The original score features music by Pradeep Kumar, who took charge of the composition of the four short films in the anthology. The background score features use of multiple instruments such as guitar, drums, trumpet, tabla, flute, violin, accordion and strings, with Fames Macedonian Symphonic Orchestra also joining the sessions for the score. Rahul Ramachandran mixed the score and songs with Stuart Bruce took charge of mastering. On 7 August 2020, Think Music released the background score featuring 23 tracks in entirety through multiple platforms.

Track listing
| No. | Title | Length |
|---|---|---|
| 1. | "Souls Predestinately Fused" | 1:20 |
| 2. | "Maanja's Paradise" | 1:11 |
| 3. | "Maanja Hears Cuckoo, Feels Love" | 1:30 |
| 4. | "Accordion Allured Cuckoo" | 1:07 |
| 5. | "Chirpy Mitty" | 1:19 |
| 6. | "Light at the End of Tunnel" | 2:23 |
| 7. | "Celestial Meet Finale" | 2:14 |
| 8. | "Mukhilan Feels Strange About His Body" | 1:12 |
| 9. | "Mukhilan Goes Through Agony" | 1:19 |
| 10. | "Mukhilan Doesn't Get a Response" | 1:23 |
| 11. | "Madhu Arrives" | 1:04 |
| 12. | "She Brings Sunshine" | 1:07 |
| 13. | "Handful of Hope" | 1:12 |
| 14. | "Heart So Full" | 1:22 |
| 15. | "Navaneethan Sees Yashodha" | 1:11 |
| 16. | "Breeze Is Real" | 1:33 |
| 17. | "Inji Tea with Dignity" | 1:25 |
| 18. | "Navaneethan Carries Yashodha" | 1:14 |
| 19. | "Dhanapal Doesn't Give an Ear to Amuthini" | 2:00 |
| 20. | "Amuthini Confronts Dhanapal" | 1:01 |
| 21. | "Cat and Mouse inside House" | 1:22 |
| 22. | "Dhanapal Tears Up Listening To Alexa" | 1:04 |
| 23. | "Iru Manam Inaindhadhey" | 1:09 |

== Marketing and release ==
The official teaser of the film without featuring any dialogues, was unveiled on 26 December 2018 by actors Vijay Sethupathi and Arya. Shameem says she intentionally decided to cut the teaser as a montage of scenes set to music, and no dialogue stating "This is a conversation-based film, featuring interesting interactions between strangers. But, including dialogues might have revealed the plot or taken over the scenes, which showcase the first meeting/sighting of the character." The teaser opened to positive response from audience.
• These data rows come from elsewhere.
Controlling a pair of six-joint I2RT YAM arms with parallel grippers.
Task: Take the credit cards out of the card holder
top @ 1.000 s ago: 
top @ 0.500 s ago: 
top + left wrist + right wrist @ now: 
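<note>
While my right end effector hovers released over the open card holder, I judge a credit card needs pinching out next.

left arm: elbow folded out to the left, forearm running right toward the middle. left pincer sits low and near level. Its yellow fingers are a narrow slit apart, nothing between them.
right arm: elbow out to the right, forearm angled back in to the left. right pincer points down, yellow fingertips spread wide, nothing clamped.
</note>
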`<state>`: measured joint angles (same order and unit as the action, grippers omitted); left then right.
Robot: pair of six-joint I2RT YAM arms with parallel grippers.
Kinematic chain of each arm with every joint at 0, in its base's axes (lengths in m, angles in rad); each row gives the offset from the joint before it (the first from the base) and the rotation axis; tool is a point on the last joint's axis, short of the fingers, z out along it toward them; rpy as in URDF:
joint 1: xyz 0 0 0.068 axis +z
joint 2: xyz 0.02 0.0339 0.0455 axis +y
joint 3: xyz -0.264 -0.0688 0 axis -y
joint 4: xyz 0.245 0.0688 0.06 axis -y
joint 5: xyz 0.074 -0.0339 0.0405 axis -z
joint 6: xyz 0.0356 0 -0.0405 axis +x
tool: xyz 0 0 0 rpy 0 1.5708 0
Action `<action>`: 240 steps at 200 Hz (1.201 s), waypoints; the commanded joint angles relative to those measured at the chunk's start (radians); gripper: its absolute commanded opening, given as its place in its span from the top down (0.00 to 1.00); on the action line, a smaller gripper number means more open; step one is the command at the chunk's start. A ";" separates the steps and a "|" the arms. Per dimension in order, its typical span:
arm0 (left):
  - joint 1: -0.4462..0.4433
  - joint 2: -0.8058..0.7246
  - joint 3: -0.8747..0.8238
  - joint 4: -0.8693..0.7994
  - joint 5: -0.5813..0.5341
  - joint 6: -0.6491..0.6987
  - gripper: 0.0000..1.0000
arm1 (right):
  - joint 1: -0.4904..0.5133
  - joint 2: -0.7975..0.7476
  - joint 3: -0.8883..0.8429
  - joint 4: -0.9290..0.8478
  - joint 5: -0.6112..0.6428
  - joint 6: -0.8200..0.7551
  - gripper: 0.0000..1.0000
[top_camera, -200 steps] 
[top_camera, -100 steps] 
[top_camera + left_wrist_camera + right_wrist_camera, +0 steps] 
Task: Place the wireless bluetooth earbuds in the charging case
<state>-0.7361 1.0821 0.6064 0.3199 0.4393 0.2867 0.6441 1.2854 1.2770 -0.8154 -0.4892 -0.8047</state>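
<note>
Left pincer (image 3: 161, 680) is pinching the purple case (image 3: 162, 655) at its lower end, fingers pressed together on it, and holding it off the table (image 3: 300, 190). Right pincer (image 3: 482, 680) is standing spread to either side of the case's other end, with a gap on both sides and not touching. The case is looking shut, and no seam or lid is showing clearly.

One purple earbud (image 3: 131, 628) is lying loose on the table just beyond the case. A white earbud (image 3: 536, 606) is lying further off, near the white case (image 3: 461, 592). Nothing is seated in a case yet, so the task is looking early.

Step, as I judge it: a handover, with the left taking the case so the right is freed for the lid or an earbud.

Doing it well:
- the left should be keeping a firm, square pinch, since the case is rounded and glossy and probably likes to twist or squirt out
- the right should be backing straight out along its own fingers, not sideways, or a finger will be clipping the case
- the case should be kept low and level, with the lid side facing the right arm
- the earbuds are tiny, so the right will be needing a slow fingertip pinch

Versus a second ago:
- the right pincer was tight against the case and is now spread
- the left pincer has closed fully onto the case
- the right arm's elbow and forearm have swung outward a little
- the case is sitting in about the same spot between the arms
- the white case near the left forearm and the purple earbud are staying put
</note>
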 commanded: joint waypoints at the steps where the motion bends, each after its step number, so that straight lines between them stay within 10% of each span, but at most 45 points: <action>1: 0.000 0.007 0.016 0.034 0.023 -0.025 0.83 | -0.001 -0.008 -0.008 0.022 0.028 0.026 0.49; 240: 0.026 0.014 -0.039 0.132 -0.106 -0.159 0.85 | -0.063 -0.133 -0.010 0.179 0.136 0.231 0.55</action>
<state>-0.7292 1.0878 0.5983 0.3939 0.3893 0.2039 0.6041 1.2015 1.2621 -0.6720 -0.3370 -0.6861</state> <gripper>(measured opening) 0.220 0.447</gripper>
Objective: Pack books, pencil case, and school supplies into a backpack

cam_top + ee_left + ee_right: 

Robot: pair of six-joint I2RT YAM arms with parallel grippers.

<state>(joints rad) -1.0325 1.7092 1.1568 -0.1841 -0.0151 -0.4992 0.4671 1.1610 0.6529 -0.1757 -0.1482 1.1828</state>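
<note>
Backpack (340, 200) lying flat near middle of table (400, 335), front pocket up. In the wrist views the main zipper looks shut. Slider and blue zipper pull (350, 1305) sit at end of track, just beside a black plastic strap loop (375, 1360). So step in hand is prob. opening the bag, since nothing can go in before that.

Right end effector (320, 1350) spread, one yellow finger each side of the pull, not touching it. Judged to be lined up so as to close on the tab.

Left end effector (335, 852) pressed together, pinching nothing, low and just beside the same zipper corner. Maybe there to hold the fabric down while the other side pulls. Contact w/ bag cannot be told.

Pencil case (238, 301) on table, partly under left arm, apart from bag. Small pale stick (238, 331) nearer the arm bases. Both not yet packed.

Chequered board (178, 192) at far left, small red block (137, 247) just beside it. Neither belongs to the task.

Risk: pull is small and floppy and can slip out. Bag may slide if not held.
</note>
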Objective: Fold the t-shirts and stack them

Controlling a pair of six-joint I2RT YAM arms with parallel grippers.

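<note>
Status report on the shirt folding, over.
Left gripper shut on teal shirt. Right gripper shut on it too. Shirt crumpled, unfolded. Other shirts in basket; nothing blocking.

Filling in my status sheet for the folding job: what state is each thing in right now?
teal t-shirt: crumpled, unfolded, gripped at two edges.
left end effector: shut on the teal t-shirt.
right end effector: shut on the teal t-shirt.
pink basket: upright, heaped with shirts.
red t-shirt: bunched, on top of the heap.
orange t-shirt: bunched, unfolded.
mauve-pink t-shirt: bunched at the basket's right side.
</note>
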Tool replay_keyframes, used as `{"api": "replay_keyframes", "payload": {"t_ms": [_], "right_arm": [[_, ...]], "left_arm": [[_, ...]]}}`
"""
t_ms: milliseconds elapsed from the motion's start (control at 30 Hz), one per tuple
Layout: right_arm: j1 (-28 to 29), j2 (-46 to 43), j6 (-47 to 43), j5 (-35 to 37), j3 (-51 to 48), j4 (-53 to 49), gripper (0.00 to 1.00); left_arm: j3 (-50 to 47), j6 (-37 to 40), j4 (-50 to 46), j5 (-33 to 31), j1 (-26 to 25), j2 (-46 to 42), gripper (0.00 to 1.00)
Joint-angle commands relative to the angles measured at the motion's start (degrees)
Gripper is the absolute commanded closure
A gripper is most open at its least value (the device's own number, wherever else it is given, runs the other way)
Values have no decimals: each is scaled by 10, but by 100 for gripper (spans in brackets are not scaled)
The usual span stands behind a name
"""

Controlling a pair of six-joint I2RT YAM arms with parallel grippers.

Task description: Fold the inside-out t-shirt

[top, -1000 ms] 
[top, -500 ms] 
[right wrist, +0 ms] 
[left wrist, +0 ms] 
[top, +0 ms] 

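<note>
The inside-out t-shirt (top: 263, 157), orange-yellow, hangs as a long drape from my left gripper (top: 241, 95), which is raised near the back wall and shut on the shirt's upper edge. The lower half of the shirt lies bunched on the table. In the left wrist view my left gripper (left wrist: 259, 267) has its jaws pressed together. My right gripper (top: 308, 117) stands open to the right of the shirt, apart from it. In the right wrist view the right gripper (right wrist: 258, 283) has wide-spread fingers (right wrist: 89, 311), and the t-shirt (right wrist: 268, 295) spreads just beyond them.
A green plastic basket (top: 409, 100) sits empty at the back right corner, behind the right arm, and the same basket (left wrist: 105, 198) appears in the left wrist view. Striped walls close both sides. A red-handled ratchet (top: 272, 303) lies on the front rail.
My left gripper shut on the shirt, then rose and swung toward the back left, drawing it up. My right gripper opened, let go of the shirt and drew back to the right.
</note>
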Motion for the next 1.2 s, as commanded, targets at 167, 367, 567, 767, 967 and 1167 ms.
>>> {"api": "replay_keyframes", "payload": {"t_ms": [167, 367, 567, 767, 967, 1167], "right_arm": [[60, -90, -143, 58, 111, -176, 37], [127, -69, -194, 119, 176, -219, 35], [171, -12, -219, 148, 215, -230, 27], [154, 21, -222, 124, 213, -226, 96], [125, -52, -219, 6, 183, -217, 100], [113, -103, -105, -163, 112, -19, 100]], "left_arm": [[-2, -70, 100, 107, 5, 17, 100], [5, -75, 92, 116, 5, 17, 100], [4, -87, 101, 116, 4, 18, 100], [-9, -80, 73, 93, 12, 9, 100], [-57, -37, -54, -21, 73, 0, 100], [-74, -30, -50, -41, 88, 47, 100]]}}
The film was scheduled for a theatrical release in late 2018, but was postponed indefinitely since no takers were approached to distribute the film. Suriya who released the film's trailer on 18 December 2019, also announced that he will present the film through 2D Entertainment, as well as Sakthivelan acquired the distribution rights under Sakthi Film Factory banner. The film released on 27 December 2019, and became a commercial success at the box office after running for over 50 days.

Sillu Karuppatti was premiered at the Bengaluru International Film Festival on 4 March 2020, and also at the Toronto Tamil Festival in September 2020. The film was also streamed via Netflix in April 2020.

== Reception ==

M. Suganth of The Times of India gave the film 4 out of 5 stars and wrote that "Sillu Karuppatti is so lovingly crafted with endearing performances, aesthetic visuals (though four cinematographers have worked on it, the film does an amazing job in keeping the visual tone consistent) and emotive music (by Pradeep Kumar) that superbly complement the perceptive writing. S. Subhakeerthana of The Indian Express gave 3.5 out of 5 stating "Don't miss these cleverly-cut stories, which will engage deeply with you". S. Srivatsavan of The Hindu wrote "Halitha Shameem captures the essense [sic] of love through four shorts — each of which deals with different phases of life".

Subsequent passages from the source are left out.